WTT: What is the status of the other inkjet offerings, like Trivor?

MG: Trivor is at the high end of the continuous-feed market, and then we have Rialto that sits below that. We continue to innovate on those and hopefully sometime this year you’ll see. We did pre-announce the Rialto 900 MP at Hunkeler Innovationdays  and will be in the marketplace shortly.

WTT: With all the emphasis on inkjet, where does Xerox see the future of toner?

Bill Bay: We tell a story that we call “better together” because we’re not expecting in the near term for the market to land on either inkjet or toner. It’s going to continue to be both because there are some strengths that toner-based products like iGen are going to continue to have—around media latitude in particular. There’s been such a strong emphasis on the beyond-CMYK story, not just from Xerox, and that continues to be a real strength in the toner-based products. There may be a time when inkjet becomes a dominant technology, but they’re going to exist together in the market for a long time. And the fact that Xerox has that breadth of portfolio with leadership products in both technologies is going to help our customers as much as it’s going to help our business.

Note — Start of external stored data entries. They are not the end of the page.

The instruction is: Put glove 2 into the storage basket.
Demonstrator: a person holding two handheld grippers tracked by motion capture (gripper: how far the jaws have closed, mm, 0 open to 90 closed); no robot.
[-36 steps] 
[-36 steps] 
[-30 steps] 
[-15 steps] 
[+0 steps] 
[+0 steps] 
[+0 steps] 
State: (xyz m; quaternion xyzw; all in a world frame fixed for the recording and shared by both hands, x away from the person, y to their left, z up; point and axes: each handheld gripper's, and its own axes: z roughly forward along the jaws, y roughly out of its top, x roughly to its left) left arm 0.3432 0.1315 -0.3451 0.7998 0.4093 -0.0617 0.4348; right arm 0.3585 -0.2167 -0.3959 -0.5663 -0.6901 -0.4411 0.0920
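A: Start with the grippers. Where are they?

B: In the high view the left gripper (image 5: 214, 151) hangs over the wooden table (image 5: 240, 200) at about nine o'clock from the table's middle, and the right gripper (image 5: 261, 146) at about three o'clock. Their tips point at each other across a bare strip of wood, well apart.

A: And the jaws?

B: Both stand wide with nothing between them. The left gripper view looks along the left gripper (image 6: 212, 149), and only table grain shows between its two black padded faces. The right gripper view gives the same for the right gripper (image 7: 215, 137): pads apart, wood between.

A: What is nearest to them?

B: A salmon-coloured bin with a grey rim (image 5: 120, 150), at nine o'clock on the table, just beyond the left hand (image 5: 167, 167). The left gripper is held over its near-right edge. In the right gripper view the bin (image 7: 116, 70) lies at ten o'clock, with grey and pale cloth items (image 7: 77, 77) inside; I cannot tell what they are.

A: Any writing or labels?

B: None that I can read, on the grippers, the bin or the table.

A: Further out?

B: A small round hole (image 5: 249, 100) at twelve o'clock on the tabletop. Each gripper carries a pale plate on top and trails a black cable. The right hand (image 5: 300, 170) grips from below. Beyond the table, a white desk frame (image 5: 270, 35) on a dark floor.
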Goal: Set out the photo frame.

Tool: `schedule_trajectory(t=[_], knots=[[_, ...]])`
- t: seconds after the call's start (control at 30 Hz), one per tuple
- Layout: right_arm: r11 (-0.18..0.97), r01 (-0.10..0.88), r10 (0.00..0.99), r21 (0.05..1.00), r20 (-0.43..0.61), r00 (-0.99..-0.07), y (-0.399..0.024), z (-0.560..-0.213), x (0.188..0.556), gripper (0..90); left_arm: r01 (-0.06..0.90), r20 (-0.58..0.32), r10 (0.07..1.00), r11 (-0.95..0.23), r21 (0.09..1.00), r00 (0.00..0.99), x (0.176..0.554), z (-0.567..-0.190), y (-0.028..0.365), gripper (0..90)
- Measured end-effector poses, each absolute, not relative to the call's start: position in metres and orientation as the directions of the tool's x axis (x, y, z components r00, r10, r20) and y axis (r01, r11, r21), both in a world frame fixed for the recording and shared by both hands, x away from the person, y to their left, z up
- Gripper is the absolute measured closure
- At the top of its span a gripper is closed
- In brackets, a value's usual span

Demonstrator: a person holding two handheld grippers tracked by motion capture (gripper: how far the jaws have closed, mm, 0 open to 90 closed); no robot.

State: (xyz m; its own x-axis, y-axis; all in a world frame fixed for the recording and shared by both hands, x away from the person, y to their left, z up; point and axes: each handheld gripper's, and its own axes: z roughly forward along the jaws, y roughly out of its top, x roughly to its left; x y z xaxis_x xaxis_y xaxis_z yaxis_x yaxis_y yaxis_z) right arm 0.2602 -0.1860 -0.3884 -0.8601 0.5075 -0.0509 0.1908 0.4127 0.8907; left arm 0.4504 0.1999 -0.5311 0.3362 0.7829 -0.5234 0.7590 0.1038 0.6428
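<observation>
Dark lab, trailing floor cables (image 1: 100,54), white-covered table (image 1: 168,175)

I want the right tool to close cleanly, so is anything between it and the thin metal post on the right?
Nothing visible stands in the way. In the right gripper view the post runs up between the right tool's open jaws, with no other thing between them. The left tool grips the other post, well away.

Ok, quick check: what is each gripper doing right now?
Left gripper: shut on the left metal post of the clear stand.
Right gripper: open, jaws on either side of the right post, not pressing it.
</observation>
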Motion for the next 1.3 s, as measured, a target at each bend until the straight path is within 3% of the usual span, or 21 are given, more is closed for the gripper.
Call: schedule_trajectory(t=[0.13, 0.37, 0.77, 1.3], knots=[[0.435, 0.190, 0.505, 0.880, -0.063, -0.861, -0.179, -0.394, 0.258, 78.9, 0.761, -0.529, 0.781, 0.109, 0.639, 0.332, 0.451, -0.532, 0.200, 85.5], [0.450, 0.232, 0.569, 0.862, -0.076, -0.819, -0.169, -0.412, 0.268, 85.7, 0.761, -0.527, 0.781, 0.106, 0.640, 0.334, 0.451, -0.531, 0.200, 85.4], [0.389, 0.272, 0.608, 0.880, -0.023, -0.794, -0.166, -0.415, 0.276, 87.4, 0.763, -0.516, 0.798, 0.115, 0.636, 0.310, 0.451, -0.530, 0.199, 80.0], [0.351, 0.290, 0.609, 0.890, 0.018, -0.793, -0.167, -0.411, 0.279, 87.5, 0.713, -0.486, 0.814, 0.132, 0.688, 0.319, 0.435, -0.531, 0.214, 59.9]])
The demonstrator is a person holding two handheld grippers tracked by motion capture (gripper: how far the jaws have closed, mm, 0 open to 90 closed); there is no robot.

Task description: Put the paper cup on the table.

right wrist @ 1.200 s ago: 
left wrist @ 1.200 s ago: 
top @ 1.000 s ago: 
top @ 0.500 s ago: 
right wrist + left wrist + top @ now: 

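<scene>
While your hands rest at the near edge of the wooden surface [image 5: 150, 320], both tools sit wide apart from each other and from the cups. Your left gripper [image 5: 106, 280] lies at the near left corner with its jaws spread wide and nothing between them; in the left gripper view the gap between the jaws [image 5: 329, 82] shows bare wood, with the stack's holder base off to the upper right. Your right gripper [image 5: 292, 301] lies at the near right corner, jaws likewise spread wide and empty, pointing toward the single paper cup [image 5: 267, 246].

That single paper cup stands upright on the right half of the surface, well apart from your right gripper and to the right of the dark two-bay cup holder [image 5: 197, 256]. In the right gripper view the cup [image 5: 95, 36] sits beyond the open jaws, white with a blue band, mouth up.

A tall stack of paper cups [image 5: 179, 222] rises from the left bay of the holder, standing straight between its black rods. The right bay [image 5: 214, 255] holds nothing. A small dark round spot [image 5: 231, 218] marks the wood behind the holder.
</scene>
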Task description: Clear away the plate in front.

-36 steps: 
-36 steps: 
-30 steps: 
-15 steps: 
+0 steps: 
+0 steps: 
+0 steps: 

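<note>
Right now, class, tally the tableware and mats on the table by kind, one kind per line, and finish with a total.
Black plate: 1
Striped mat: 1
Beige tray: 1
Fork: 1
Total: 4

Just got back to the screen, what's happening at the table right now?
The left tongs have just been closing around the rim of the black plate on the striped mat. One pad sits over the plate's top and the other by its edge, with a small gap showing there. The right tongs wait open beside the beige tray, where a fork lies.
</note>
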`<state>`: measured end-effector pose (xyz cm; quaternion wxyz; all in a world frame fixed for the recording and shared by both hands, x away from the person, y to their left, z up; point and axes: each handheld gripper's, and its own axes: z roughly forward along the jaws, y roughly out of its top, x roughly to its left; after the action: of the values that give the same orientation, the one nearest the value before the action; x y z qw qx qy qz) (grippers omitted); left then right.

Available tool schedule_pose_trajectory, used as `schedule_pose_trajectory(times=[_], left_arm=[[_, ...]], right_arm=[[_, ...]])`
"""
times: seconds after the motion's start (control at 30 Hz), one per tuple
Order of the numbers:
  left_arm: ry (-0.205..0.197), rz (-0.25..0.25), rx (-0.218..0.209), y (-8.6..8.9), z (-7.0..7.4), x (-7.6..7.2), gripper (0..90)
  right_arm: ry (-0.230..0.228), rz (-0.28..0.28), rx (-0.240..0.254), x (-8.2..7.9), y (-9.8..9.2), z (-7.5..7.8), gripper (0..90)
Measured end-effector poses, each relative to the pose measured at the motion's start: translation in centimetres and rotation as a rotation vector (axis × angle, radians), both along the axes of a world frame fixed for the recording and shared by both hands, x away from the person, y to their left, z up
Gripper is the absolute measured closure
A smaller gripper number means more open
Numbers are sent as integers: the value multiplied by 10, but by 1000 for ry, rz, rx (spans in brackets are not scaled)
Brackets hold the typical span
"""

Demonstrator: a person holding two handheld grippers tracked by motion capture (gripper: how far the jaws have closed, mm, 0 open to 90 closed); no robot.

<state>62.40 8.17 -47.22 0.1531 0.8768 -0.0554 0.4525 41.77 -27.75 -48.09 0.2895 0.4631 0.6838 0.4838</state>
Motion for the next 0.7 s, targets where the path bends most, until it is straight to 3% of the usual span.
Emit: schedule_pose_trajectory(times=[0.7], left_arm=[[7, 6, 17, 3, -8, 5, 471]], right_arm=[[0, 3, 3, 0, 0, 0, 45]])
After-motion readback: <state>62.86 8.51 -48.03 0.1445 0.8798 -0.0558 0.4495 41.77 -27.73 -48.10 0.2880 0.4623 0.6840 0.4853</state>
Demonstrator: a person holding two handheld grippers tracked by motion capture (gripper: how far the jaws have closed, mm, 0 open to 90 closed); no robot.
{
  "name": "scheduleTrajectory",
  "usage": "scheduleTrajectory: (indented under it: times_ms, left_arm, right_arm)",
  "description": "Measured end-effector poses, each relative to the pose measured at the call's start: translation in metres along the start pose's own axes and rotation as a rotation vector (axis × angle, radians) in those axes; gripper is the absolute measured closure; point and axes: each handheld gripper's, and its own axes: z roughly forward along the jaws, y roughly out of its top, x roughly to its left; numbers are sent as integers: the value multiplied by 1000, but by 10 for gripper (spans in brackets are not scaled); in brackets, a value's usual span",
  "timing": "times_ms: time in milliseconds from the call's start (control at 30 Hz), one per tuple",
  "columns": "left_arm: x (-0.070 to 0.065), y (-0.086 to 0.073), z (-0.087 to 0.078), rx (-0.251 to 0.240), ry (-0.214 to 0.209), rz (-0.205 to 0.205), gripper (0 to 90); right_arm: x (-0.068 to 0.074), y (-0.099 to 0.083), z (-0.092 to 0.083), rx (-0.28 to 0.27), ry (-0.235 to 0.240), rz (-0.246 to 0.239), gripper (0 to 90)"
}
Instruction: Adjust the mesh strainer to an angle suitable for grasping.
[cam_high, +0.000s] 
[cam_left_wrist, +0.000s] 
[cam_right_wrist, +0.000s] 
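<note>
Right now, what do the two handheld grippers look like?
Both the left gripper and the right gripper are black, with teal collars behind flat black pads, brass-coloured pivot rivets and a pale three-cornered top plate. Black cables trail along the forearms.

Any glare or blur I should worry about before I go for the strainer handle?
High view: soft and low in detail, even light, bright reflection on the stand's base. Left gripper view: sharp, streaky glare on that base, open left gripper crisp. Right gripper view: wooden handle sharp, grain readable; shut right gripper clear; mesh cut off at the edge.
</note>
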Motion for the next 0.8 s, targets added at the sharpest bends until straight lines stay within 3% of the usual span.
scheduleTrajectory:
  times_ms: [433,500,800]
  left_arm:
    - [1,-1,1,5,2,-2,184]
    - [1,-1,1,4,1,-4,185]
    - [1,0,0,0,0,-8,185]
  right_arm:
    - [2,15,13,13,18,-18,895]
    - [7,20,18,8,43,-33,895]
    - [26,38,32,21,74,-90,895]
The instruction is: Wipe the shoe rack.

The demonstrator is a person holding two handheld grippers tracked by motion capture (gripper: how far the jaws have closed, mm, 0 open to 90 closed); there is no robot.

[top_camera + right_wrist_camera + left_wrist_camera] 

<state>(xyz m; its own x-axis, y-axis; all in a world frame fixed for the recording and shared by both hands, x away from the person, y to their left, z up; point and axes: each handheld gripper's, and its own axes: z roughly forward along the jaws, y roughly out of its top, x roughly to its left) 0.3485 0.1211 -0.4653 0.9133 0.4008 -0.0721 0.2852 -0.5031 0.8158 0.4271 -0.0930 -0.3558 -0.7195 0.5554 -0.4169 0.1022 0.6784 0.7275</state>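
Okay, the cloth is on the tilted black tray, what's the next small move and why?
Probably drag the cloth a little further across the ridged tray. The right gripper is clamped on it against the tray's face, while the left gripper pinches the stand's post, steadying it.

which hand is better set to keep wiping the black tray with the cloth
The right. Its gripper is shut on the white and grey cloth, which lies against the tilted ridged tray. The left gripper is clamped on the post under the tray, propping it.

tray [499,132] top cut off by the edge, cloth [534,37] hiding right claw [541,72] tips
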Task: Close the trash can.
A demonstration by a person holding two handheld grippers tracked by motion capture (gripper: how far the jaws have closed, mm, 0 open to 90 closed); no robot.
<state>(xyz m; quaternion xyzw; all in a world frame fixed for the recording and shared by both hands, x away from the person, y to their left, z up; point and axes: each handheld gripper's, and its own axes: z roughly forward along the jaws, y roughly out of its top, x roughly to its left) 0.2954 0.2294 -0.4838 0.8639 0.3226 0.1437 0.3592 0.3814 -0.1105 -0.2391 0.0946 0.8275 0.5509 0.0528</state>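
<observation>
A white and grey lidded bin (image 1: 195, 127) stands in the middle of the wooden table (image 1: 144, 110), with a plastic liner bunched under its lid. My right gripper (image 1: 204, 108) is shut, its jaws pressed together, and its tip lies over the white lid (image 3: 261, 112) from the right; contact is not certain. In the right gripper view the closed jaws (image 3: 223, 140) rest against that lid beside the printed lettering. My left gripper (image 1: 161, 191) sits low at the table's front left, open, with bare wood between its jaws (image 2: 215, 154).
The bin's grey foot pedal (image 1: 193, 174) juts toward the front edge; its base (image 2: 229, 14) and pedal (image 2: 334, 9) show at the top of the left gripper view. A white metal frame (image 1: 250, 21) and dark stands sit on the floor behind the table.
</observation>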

MG: Inkjet and xerography are technologies that provide different types of output. Let’s dial it back to 20 years ago and we would have been talking with you and we'd be talking about the demise of mono[color]. Well, guess what? Mono is still a really healthy business. Maybe we think we’re Nostradamuses, that we can predict that mono will be dead and color will take over everything, or print’s dead because your iPads are going to take over everything, or no one is going to print another book because of the Kindle. What history has proven to us is that none of that is true. There’s not this on/off. We’re helping our customers to define what they really should have on their floor when they come to us with their printing questions and their value prop of where they need to go with the business. We do not talk to them strictly about inkjet. We talk to them about the value of printing, from workflow through our offerings and what’s the best mixture.

BB: We are uniquely positioned in the market because we have flagship technology in xerographic-land as well inkjet-land and what customers care about is “how quickly can I get this up and running and how can I get it to look similar to that device next to it? And how hard is it to train an operator into using it?” So toner and inkjet are going to coexist and they’re going to coexist nicely because of Xerox.

WTT: Do you find that as a printing equipment manufacturer today that it’s less about selling boxes and more about forming more of a consultative relationship with customers?

Bill BayMG: I don’t think it's consultational. I think it’s a partnership. When we talk to them, we remind them of that value prop that we bring in. We bring in the professional services, we bring in the consulting, we’re there with them. We don’t drop the box and run. Look where our customers have stress points right now. It’s not all about the engine. It’s the end-to-end value prop. It’s the workflow. It’s how to get color management, how to work with the finishing. What else can we do within the workflow component to get them to drive to their value prop? What is the right box they need in their production space? Then, how do we migrate that through all our other partners? We’re in a unique position where we’re known for that and we continue to bring that forward.